Reproduce exactly, from the data that follows, the line with "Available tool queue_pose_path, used", the line with "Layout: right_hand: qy", and every line that lies between them.
== Raw data ==
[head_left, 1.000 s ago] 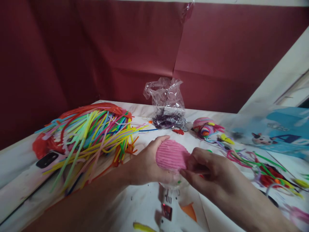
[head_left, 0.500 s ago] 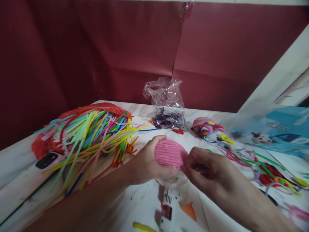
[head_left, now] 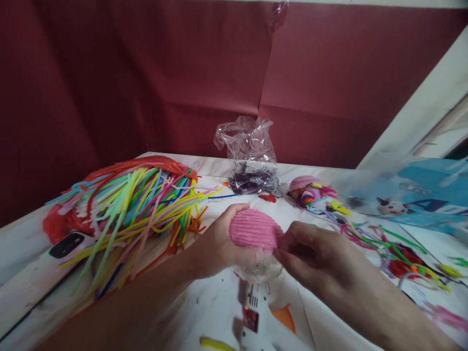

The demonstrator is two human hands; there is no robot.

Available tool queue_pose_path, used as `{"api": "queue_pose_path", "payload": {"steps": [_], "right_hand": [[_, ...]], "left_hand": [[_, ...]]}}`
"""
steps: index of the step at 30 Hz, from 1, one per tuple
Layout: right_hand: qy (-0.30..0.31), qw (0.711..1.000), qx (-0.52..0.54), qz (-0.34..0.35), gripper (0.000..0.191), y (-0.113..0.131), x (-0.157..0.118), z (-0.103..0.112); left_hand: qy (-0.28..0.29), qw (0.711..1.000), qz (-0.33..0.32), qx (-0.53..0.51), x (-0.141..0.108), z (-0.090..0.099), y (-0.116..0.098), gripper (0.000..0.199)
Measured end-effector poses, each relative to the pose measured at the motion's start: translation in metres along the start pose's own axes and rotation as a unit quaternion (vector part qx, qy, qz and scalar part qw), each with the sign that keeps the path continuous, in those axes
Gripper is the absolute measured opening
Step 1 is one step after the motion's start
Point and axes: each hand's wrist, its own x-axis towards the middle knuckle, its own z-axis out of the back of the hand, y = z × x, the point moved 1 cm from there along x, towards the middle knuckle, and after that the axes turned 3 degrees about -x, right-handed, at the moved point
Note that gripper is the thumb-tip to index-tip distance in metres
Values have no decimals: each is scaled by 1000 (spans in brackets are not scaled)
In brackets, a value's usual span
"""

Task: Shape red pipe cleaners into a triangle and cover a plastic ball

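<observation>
My left hand [head_left: 221, 243] is wrapped around a clear rounded plastic piece [head_left: 258, 270]. Rows of pink pipe cleaner [head_left: 254, 228] cover its upper part, while the lower part stays see-through. At the right edge of these rows, my right hand [head_left: 305, 248] pinches the pink pipe cleaner between thumb and forefinger; the fingertips partly hide the strand. Just below the plastic piece lies a white glue gun [head_left: 252, 304] with a small red light. An orange piece [head_left: 285, 317] and a short yellow strip [head_left: 217, 343] lie beside it.
A heap of coloured pipe cleaners [head_left: 146, 204] and a white phone [head_left: 40, 273] are at left. Behind stands a clear plastic bag [head_left: 252, 161] with dark contents. Rightward are a striped pipe-cleaner figure [head_left: 307, 187], loose pipe cleaners [head_left: 409, 253] and a blue printed package [head_left: 427, 195].
The whole view has shifted slightly, so things appear a little further left. Both hands keep their hold on the pink-covered piece, with the right fingers at nearly the same spot.
</observation>
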Motion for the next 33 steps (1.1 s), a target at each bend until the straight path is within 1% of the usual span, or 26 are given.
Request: {"api": "queue_pose_path", "payload": {"steps": [5,9,12,15,17,21,25,28,33], "right_hand": [[19,999,-2,-29,32,-1,0,-2],[27,999,-8,-27,31,0,-1,-4],[26,999,-5,-25,29,0,-2,-4],[18,1000,-2,-25,27,-2,-1,-4],[16,1000,-2,-18,27,-3,0,-4],[12,1000,15,-11,27,-3,2,-4],[18,997,77,-4,27,-5,0,2],[34,992,119,6,24,-9,-2,10],[46,988,142,30,27,-16,0,18]], "left_hand": [[6,1000,-4,2,1,1,2,71],[10,999,-16,-36,3,2,2,65],[17,999,-5,-50,3,3,3,62],[33,999,10,-26,3,3,4,74],[29,999,14,8,3,3,4,79],[13,999,12,35,4,3,2,74],[7,1000,2,-8,5,4,2,73],[-9,998,-3,-58,5,6,0,72],[-12,995,1,-99,4,4,-3,74]]}}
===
* **Exercise solution**
Available tool queue_pose_path, used as `{"api": "queue_pose_path", "payload": {"steps": [_], "right_hand": [[_, ...]], "left_hand": [[_, ...]]}}`
"""
steps: index of the step at 30 Hz, from 1, one per tuple
Layout: right_hand: qy (-0.30..0.31), qw (0.711..1.000), qx (-0.52..0.54), qz (-0.34..0.35), gripper (0.000..0.191), y (-0.113..0.131), x (-0.157..0.118), z (-0.103..0.112); left_hand: qy (-0.28..0.29), qw (0.711..1.000), qz (-0.33..0.32), qx (-0.53..0.51), x (-0.141..0.108), z (-0.090..0.099), y (-0.116..0.098), gripper (0.000..0.199)

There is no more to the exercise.